● **TO DO**: Return each line of the material verbatim.

· · ·

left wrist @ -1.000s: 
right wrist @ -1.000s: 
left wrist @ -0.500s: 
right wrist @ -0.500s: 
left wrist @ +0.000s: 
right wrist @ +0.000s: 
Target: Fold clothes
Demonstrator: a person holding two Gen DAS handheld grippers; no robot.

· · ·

● **ANSWER TO THIS EXERCISE**:
left wrist @ -1.000s: 
right wrist @ -1.000s: 
left wrist @ -0.500s: 
right wrist @ -0.500s: 
left wrist @ +0.000s: 
right wrist @ +0.000s: 
Target: Fold clothes
Demonstrator: a person holding two Gen DAS handheld grippers; no robot.

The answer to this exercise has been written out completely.